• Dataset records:
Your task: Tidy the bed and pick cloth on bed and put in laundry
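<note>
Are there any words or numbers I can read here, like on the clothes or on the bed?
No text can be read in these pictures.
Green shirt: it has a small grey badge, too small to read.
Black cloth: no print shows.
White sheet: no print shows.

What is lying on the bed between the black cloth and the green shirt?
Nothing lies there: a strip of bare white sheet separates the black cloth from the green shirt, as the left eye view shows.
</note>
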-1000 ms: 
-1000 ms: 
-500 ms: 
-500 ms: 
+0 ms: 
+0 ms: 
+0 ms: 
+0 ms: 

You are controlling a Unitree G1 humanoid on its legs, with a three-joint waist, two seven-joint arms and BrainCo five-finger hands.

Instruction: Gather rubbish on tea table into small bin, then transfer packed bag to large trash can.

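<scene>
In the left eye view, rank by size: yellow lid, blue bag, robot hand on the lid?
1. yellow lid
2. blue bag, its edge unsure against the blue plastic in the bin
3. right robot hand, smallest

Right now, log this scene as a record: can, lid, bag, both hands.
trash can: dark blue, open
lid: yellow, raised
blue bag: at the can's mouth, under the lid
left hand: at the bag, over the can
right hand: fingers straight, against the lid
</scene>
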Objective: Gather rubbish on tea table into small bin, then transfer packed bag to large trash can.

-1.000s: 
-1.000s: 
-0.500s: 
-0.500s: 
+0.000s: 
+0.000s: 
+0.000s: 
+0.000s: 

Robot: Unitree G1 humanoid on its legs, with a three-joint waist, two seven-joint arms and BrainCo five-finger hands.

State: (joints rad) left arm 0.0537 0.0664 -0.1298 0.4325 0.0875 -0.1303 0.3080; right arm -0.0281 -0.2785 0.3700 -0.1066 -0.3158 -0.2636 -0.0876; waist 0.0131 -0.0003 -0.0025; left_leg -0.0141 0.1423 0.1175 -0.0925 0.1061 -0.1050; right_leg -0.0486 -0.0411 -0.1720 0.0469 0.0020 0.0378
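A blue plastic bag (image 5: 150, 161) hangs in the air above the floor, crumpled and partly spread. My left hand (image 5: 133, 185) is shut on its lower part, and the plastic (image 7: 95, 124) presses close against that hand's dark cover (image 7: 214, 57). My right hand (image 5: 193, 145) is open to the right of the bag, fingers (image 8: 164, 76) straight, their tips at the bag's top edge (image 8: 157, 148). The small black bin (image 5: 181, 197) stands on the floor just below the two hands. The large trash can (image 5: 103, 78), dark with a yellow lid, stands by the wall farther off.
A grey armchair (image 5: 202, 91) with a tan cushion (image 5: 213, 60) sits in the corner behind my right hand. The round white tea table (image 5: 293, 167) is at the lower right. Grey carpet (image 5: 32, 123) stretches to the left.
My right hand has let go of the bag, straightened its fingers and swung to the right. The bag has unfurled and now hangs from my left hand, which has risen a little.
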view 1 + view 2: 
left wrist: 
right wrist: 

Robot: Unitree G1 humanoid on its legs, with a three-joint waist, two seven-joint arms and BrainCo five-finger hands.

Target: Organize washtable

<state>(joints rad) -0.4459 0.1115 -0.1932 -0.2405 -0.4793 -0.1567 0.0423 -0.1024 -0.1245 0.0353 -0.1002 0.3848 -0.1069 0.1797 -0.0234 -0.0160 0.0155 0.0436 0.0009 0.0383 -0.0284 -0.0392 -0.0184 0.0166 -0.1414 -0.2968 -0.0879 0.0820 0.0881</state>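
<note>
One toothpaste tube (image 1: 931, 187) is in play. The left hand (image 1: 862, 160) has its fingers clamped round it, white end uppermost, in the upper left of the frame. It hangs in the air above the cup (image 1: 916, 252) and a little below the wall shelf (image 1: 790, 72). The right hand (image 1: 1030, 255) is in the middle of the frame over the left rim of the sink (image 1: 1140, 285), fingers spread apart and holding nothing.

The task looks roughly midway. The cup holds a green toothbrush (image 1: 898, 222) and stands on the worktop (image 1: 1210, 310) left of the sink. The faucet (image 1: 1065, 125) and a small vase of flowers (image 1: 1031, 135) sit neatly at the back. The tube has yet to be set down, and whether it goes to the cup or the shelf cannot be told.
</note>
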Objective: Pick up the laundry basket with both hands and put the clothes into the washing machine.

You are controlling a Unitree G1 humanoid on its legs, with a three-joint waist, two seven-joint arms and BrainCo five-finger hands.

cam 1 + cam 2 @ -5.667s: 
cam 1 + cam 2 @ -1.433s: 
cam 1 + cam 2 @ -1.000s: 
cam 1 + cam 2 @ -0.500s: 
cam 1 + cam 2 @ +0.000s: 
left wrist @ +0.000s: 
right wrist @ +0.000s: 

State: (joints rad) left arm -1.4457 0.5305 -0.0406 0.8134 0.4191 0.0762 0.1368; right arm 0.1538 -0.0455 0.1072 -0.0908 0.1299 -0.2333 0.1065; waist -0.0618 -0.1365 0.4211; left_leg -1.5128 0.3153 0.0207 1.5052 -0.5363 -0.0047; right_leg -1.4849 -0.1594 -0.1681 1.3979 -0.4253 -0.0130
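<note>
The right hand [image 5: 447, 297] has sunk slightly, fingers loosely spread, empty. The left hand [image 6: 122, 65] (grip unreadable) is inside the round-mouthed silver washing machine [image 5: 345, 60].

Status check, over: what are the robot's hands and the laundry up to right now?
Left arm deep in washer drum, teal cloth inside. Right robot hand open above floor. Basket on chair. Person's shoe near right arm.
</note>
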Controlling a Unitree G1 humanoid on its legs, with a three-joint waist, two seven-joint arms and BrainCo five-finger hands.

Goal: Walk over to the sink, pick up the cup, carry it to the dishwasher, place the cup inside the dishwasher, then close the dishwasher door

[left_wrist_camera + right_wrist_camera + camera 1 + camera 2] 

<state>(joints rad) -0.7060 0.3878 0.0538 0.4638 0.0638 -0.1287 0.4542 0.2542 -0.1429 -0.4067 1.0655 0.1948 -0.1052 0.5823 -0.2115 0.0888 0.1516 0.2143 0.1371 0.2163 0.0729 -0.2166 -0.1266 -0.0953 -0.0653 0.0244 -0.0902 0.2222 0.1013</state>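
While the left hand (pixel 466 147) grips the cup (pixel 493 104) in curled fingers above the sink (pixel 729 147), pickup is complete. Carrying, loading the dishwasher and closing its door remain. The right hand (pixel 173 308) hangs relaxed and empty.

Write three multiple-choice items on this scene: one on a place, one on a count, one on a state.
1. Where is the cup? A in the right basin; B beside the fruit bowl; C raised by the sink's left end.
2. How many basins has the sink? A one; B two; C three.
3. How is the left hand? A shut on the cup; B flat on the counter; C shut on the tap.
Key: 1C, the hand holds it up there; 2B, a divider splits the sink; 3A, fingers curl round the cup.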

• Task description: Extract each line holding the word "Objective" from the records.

• Solution for this exercise:
Objective: Gather rubbish on tea table into small bin, then transfer packed bag to large trash can.
Objective: Pick up the laundry basket with both hands and put the clothes into the washing machine.

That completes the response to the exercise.